ケータイ辞書JLogosロゴ 市成(中世)


鹿児島県>輝北町

 平安後期から見える地名。大隅国小河院のうち。一成とも書く。保延元年2月1日と同2日の宮永社役支配状で桑西郷の中に見え,大隅正八幡宮の修理役を負担した宮永名の1つ(旧記雑録)。建治2年8月の大隅国在庁石築地役配符では小河院のうちに「市成六丁」とある(調所氏譜祐恒伝/旧記雑録)。帖佐平山を居城とした平山氏の一族が当地を支配し,市成氏を称したが,南北朝期に島津貞久に降り,代わって山田式部少輔忠継が当地を領したという(輝北町郷土誌)。応永16年7月7日の山田玄威(久興)起請文に「一成村入久両村田数事,十九町三反卅歩,此内〈寺社一町三反卅〉,段銭拾貫三百七十五文」とあり,翌々18年11月18日には島津久豊によって山田久興に「市成之内南持留」が安堵されている(山田久興譜/旧記雑録)。山田氏は島津氏の庶流である。
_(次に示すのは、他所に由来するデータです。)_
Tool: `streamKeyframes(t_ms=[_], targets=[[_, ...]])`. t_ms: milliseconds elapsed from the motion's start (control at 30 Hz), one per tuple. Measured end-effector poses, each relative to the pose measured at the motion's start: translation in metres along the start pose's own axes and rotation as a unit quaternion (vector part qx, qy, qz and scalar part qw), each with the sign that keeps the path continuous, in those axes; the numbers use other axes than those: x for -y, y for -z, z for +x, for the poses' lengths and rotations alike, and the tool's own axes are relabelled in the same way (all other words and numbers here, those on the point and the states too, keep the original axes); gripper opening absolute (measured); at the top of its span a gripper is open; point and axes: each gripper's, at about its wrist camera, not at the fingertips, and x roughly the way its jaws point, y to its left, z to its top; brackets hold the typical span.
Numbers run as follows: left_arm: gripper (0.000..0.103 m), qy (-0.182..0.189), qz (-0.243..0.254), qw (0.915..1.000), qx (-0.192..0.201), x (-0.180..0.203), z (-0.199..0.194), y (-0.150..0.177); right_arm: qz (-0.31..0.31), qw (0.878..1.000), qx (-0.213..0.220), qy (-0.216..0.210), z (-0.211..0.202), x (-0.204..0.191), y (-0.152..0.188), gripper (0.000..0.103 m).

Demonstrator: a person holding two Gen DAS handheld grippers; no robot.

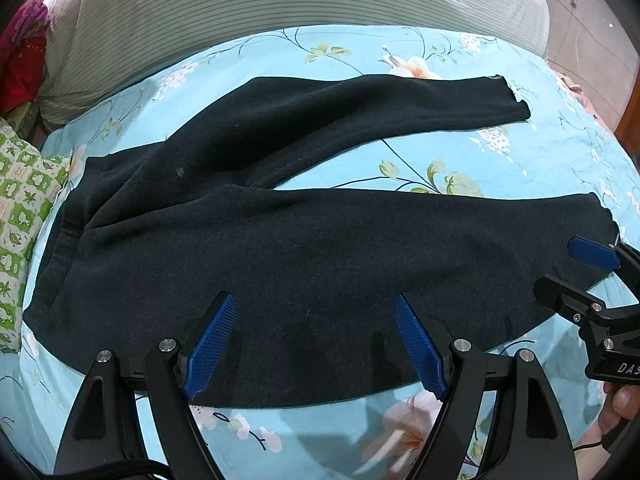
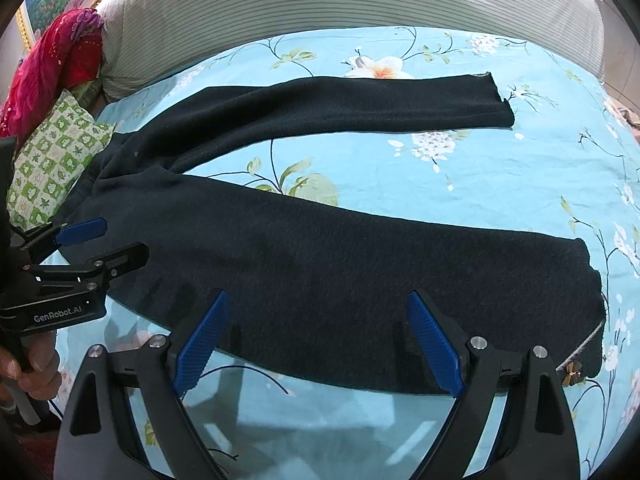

その後,山田氏は島津久豊と伊集院頼久の争いにも島津方として出兵し,応永30年2月3日,同32年閏6月9日の山田玄威(久興)申状などに「小河院内一成村六町 見作十二町 同持富三町」とあり(山田聖栄譜・山田久興譜/旧記雑録),さらに文明6年の行脚僧雑録にも「市成仁山田」と見え,山田氏による当地の支配が続いたことがわかる(旧記雑録)。しかし,天文13年に山田加賀守忠広は当地を島津貴久に献上,貴久は忠勤の志があったとして肝付氏に当地を与えている(貴久公御譜・箕輪覚書/旧記雑録)。その後,天正2年に肝付兼亮が島津氏に降り,島津以久が当地を領することとなった。この事を記して「長谷場越前自記」は「肝付よりの捧げ物廻り・市成・恒吉城」,「北郷時久日記」は「市成城モホトナク右馬頭殿御受取にて候」としている(旧記雑録)。この間,「上井覚兼日記」によると,島津朝久が市成を領することを請うているが,市成は要地であることから島津義久は以久に与えたとある。天正4年島津氏と伊東義祐との争いに市成衆は義久の手勢として出陣(旧記雑録)。文禄4年6月29日の豊臣秀吉朱印状には,伊集院右衛門入道(忠棟)知行分として「千弐百九石弐斗七舛七合,大隅之内市成」と見える(入来文書)。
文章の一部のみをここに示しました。